=== Section Start ===
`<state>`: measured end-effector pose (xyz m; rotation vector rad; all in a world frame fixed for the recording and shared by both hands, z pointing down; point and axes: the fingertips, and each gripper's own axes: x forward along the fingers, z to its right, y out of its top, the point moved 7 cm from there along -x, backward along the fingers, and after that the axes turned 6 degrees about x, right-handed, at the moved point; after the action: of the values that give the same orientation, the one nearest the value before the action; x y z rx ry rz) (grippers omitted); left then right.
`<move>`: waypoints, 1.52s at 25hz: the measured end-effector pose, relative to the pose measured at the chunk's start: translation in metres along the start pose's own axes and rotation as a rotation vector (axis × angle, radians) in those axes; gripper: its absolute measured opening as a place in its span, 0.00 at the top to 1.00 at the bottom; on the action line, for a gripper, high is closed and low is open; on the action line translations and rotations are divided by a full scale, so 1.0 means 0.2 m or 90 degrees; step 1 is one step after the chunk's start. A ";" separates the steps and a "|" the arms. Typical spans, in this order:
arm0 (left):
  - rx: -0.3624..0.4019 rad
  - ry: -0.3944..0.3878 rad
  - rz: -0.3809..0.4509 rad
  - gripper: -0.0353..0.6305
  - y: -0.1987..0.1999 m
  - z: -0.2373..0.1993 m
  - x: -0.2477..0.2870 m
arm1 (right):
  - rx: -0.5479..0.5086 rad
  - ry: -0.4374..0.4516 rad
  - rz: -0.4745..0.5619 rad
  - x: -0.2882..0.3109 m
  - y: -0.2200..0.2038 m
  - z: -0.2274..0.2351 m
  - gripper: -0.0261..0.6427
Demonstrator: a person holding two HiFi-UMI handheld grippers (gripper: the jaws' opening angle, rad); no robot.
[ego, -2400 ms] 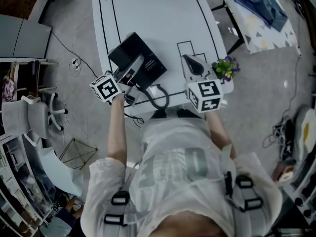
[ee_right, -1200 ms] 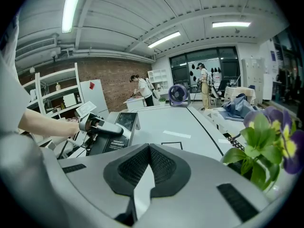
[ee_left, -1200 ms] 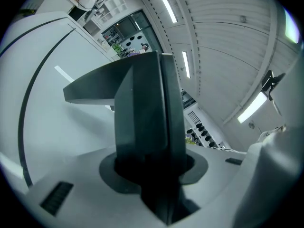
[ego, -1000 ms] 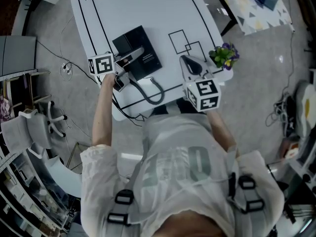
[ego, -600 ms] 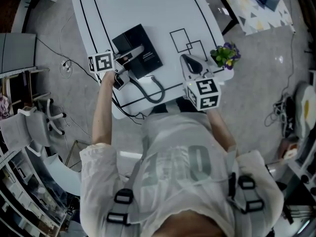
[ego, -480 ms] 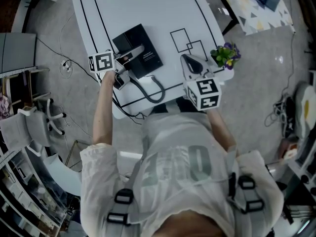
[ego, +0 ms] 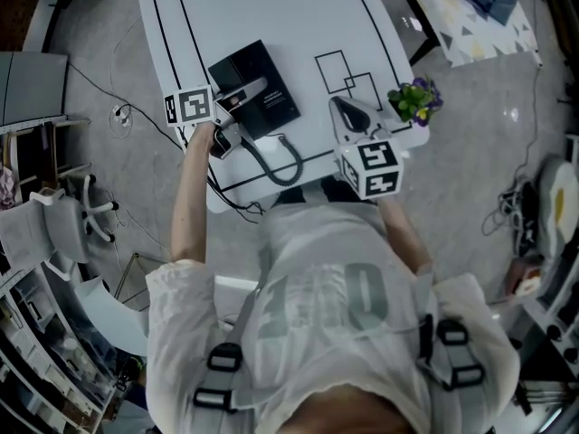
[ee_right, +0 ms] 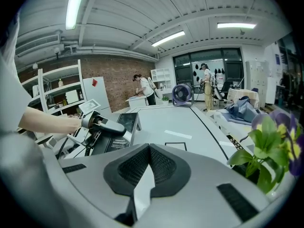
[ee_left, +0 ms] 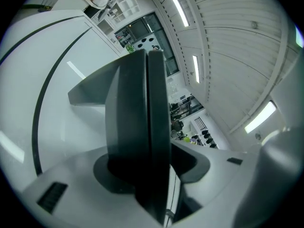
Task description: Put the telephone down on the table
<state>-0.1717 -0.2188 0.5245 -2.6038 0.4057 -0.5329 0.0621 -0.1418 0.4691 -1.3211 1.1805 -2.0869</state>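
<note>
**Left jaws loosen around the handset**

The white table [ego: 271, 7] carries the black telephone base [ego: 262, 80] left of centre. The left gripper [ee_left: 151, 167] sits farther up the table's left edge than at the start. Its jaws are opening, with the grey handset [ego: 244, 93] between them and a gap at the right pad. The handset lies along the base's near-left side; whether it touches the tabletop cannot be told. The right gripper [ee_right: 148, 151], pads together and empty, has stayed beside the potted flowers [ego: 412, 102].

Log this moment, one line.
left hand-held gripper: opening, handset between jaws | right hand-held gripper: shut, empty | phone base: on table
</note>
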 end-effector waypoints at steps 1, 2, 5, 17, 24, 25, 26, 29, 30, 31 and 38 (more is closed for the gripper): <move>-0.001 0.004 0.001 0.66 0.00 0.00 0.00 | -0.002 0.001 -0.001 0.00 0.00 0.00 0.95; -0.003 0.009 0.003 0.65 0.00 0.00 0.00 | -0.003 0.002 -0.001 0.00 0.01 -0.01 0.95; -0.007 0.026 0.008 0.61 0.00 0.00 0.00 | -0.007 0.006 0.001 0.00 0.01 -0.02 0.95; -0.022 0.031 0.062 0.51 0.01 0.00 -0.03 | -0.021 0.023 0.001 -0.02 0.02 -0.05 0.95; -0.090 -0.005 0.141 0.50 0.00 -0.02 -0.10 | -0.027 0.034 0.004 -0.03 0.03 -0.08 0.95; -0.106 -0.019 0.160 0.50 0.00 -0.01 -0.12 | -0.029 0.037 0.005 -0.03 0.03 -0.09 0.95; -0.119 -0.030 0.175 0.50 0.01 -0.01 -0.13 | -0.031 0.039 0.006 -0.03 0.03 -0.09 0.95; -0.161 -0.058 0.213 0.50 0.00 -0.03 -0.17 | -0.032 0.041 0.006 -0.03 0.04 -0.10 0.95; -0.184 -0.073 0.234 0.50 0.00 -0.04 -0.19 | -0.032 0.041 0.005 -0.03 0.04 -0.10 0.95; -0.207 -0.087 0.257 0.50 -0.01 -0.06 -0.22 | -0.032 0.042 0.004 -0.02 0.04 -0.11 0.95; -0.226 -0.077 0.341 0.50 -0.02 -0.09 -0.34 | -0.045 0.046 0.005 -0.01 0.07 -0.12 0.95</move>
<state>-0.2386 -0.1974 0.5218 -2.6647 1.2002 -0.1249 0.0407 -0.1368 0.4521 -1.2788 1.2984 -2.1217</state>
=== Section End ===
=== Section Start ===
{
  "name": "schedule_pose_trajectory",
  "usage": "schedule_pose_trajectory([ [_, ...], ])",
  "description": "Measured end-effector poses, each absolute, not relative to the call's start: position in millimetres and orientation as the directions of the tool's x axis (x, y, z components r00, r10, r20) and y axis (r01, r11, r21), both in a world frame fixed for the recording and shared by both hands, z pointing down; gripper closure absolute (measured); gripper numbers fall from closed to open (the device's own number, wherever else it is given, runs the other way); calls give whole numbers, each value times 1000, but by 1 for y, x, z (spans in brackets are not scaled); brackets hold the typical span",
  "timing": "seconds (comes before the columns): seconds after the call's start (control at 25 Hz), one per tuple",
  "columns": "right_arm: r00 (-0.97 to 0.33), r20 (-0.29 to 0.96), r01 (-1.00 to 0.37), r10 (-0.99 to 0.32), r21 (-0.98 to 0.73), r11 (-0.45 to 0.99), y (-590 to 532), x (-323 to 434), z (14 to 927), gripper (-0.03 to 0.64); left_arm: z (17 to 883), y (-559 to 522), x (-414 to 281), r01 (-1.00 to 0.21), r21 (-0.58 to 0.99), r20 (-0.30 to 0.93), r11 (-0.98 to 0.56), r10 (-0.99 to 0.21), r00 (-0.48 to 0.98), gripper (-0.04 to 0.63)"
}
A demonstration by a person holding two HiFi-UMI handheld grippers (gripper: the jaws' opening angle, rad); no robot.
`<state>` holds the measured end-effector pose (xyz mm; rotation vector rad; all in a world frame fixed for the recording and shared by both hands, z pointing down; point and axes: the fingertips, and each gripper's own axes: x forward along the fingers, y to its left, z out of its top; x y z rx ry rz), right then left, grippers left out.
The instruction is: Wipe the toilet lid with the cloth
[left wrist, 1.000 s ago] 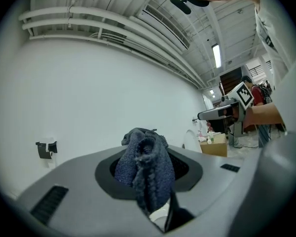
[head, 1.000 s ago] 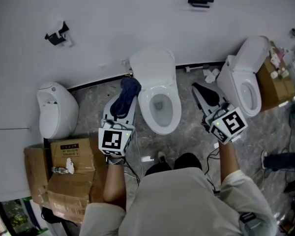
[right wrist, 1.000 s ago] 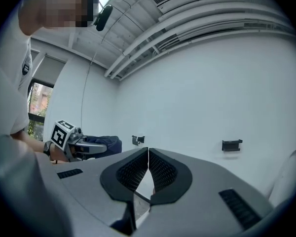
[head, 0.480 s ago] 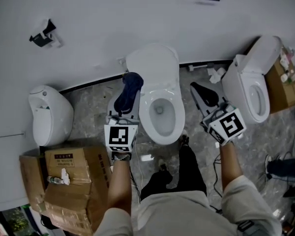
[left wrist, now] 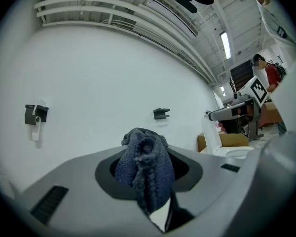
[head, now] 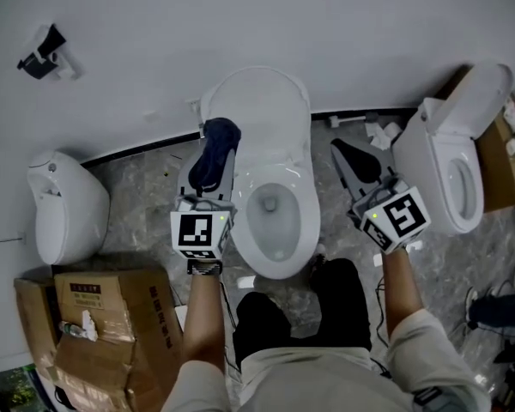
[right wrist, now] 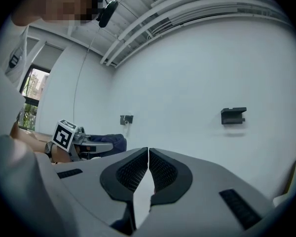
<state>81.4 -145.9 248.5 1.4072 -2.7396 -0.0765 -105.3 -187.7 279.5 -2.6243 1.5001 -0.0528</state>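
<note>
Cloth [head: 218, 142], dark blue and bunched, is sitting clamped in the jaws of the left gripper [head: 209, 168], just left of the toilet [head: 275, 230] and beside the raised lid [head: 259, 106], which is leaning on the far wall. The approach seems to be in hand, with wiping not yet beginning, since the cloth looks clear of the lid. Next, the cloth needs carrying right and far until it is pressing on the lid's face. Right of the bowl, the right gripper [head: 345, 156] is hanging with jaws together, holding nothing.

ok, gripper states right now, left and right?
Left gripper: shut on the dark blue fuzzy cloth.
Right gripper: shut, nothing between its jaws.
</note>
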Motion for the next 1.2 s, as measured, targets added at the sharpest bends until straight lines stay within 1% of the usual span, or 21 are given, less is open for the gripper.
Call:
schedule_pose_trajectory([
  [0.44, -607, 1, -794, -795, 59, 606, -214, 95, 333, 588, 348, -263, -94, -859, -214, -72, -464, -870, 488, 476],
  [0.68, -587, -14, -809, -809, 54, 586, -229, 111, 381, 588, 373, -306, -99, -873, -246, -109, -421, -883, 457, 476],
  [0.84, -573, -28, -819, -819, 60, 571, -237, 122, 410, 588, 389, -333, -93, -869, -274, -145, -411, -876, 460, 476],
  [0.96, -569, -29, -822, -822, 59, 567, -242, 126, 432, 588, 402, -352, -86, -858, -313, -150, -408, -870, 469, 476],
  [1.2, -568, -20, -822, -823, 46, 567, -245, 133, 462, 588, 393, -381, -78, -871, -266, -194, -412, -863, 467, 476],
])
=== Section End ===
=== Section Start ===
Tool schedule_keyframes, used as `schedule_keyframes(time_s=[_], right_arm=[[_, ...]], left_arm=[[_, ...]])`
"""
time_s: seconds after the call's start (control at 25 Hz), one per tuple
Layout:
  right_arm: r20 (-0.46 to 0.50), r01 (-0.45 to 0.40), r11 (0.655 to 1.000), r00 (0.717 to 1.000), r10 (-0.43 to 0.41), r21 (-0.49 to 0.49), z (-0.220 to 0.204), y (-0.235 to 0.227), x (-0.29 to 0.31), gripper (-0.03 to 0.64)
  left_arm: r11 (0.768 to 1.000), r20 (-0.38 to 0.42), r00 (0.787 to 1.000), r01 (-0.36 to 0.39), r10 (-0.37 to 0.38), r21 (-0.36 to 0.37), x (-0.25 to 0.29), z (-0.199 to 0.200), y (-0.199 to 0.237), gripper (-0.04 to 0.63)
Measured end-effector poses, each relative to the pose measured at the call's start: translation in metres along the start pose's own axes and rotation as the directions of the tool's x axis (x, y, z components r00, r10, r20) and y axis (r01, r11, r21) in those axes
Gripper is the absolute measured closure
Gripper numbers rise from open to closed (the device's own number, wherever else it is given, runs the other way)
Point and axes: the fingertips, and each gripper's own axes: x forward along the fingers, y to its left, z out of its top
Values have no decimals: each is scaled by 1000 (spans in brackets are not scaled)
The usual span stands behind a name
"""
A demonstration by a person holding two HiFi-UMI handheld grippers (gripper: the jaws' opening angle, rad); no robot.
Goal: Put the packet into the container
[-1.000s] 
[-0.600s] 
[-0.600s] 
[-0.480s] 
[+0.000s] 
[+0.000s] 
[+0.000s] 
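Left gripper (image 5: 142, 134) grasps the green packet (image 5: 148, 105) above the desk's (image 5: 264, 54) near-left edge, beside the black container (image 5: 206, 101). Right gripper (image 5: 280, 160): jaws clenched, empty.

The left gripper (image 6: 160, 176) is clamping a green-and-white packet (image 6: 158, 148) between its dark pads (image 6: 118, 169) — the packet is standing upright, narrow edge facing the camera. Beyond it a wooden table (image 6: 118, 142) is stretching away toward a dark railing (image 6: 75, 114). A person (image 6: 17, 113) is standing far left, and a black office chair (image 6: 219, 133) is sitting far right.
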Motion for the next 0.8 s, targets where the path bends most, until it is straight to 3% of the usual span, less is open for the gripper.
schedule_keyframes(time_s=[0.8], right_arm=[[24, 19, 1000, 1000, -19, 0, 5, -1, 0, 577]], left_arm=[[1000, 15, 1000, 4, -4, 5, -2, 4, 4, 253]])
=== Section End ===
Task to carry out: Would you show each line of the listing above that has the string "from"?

Response to this exercise:
`<state>`: measured end-effector pose (xyz m; rotation vector rad; all in a world frame fixed for the recording and shared by both hands, z pointing down; point and axes: the fingertips, and each gripper's own axes: x forward along the fingers, z to its right, y out of its top, the point moved 7 cm from there along -x, backward along the fingers, and after that the axes turned 6 degrees about x, right-handed, at the moved point; after the action: of the values that give the same orientation, the one nearest the value before the action; x y z rx ry rz) (grippers omitted); left then right.
  "description": "Measured end-effector poses, each absolute, not relative to the call's start: position in millimetres and orientation as the directions of the tool's x axis (x, y, z components r00, r10, r20) and y axis (r01, r11, r21), both in a world frame fixed for the recording and shared by both hands, z pointing down; gripper closure absolute (measured); gripper numbers fall from closed to open (the device's own number, wherever else it is given, runs the other way); calls give whole numbers, each value times 1000, but by 1 for y, x, z (spans in brackets are not scaled); brackets hold the typical span",
Gripper numbers rise from open to closed (the device's own number, wherever else it is given, runs the other way)

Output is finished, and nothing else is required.